我写了一个 Groovy 脚本来做到这一点：

import java.security.MessageDigest

public static String generateDigest(File file, String digest, int paddedLength){
    MessageDigest md = MessageDigest.getInstance(digest)
    md.reset()
    def files = []
    def directories = []

    if(file.isDirectory()){
        file.eachFileRecurse(){sf ->
            if(sf.isFile()){
                files.add(sf)
            }
            else{
                directories.add(file.toURI().relativize(sf.toURI()).toString())
            }
        }
    }
    else if(file.isFile()){
        files.add(file)
    }

    files.sort({a, b -> return a.getAbsolutePath() <=> b.getAbsolutePath()})
    directories.sort()

    files.each(){f ->
        println file.toURI().relativize(f.toURI()).toString()
        f.withInputStream(){is ->
            byte[] buffer = new byte[8192]
            int read = 0
            while((read = is.read(buffer)) > 0){
                md.update(buffer, 0, read)
            }
        }
    }

    directories.each(){d ->
        println d
        md.update(d.getBytes())
    }

    byte[] digestBytes = md.digest()
    BigInteger bigInt = new BigInteger(1, digestBytes)
    return bigInt.toString(16).padLeft(paddedLength, '0')
}

println "\n${generateDigest(new File(args[0]), 'SHA-256', 64)}"

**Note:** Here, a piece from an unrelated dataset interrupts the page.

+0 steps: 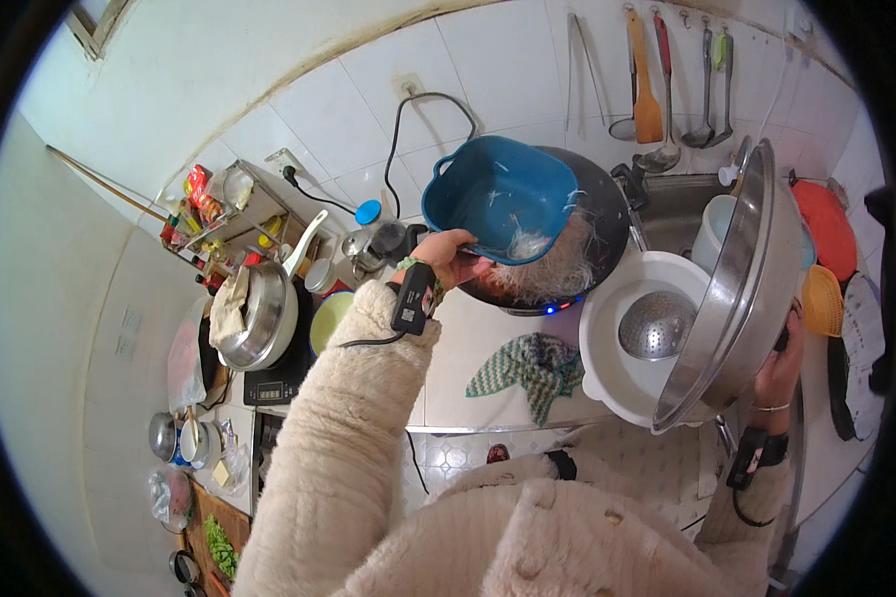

You can customize the usage to avoid printing each file, change the message digest, take out directory hashing, etc. I've tested it against the NIST test data and it works as expected. http://www.nsrl.nist.gov/testdata/

您可以自定义用法以避免打印每个文件、更改消息摘要、删除目录散列等。我已经针对 NIST 测试数据对其进行了测试，并且它按预期工作。 http://www.nsrl.nist.gov/testdata/

gary-macbook:Scripts garypaduana$ groovy dirHash.groovy /Users/garypaduana/.config
.DS_Store
configstore/bower-github.yml
configstore/insight-bower.json
configstore/update-notifier-bower.json
filezilla/filezilla.xml
filezilla/layout.xml
filezilla/lockfile
filezilla/queue.sqlite3
filezilla/recentservers.xml
filezilla/sitemanager.xml
gtk-2.0/gtkfilechooser.ini
a/
configstore/
filezilla/
gtk-2.0/
lftp/
menus/
menus/applications-merged/

79de5e583734ca40ff651a3d9a54d106b52e94f1f8c2cd7133ca3bbddc0c6758

Answer 10

回答by Joao da Silva

Try to make it in two steps:

尝试分两步完成：

create a file with hashes for all files in a folder
hash this file

为文件夹中的所有文件创建一个带有哈希值的文件
散列这个文件

Like so:

像这样：

# for FILE in `find /folder/of/stuff -type f | sort`; do sha1sum $FILE >> hashes; done
# sha1sum hashes

Or do it all at once:

或者一次性完成：

# cat `find /folder/of/stuff -type f | sort` | sha1sum

bash Linux：为给定的文件夹和内容计算单个哈希？

提问by Ben L

回答by Vatine

回答by David Schmitt

回答by S.Lott

回答by Shumoapp

回答by six-k

A robust and clean approach

一种稳健而干净的方法

An example usage and output of `dtreetrawl`.

的示例用法和输出`dtreetrawl`。

回答by six-k

回答by Kingdon

回答by Hyman

回答by haventchecked

回答by Joao da Silva

相关推荐

最近更新

标签

bash Linux：为给定的文件夹和内容计算单个哈希？

提问by Ben L

回答by Vatine

回答by David Schmitt

回答by S.Lott

回答by Shumoapp

回答by six-k

A robust and clean approach

一种稳健而干净的方法

An example usage and output of dtreetrawl.

的示例用法和输出dtreetrawl。

回答by six-k

回答by Kingdon

回答by Hyman

回答by haventchecked

回答by Joao da Silva

相关推荐

bash Shell 脚本：死于任何错误

如何将 glob 表达式分配给 Bash 脚本中的变量？

bash 删除所有 ClearCase 视图私有文件的命令行

从 Bash 中的 $PATH 变量中删除路径的最优雅方法是什么？

相关推荐

最近更新

标签

An example usage and output of `dtreetrawl`.

的示例用法和输出`dtreetrawl`。